Its shows how robust the bike is though. How any air got through the filter is beyond me. The oil filter is so clogged that the poor old oil pump had to suck a hole through the gauze to get oil through! Amazing! And the strainer that sits behind the drain cap is deformed from lack of flow as well!

AG200 oil strainer

This treatment usually always ends in the same way; excessive wear enables the timing chain to fling off the gears and the whole show comes to a halt! Sometimes you will get lucky and the valves won’t smash into the piston (don’t ask me how this can happen!), but most of the time there will be valve damage.

AG200 timing chain

Another timing chain can be all that’s needed to get things on the road again but I doubt it will be its only problem after the torture it has endured.
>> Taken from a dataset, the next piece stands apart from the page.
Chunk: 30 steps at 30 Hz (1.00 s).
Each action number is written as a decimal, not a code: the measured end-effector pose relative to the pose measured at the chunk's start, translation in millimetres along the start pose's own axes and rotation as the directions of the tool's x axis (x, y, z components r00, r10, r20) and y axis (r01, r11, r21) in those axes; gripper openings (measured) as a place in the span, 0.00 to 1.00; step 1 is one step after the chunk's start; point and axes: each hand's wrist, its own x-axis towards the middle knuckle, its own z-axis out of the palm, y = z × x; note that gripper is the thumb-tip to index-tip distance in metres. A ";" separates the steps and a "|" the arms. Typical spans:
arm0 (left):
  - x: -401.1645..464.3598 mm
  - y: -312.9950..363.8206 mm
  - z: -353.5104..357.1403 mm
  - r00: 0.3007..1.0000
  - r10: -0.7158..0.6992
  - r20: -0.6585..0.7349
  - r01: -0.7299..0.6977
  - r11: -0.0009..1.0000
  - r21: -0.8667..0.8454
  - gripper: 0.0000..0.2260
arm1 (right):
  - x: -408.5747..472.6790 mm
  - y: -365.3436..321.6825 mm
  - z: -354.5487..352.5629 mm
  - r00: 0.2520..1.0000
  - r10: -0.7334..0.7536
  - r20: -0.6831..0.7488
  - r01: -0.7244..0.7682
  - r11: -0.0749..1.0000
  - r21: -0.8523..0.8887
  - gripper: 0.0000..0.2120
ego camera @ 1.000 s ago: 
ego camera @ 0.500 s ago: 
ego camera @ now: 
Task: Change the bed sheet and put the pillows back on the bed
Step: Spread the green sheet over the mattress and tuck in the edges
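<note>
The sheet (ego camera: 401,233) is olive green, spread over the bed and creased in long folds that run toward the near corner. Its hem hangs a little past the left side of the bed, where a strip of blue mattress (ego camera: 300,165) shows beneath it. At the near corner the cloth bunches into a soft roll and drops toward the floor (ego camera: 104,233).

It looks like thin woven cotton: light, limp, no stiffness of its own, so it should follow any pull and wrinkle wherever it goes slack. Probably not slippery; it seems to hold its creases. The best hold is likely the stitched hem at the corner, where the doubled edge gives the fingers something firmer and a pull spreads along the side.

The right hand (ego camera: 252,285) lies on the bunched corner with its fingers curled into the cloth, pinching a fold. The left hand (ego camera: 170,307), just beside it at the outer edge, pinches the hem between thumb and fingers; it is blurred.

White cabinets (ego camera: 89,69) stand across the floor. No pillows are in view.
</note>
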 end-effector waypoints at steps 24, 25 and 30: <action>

It shows the robustness of the engine design. It has few weak areas and they can easily be overcome by routine maintenance. Keep on top of the maintenance and you have an engine that will take you reliably wherever you want to go.



AG200 service information

Maintaining and repairing motorcycles is just as enjoyable for me as riding them…I find it relaxing and satisfying when you know a job is done right. But maintenance and repairs can be frustrating, detrimental to your machine or even dangerous to yourself if you don’t have the required tools and service information. Good tools and service info are two must haves for any work on any bike in my opinion. So I have posted all the relevant data for the AG200 so you can access it to help you out on your AG journey. I will add more info as it becomes available and anyone who thinks I’m short on something just let me know.

1997 3GX – link to the first PDF format manual that I have found. It’s a scan but still very helpful.

3GX ’03 update – link to the updates for ’03.

3GX ’08 update – link to the ’08 updates.

These are manuals related to the Australian models but the rest of the world should be pretty close. They are also not as comprehensive as one might think but I will try and cover some of the discrepancies as time goes on.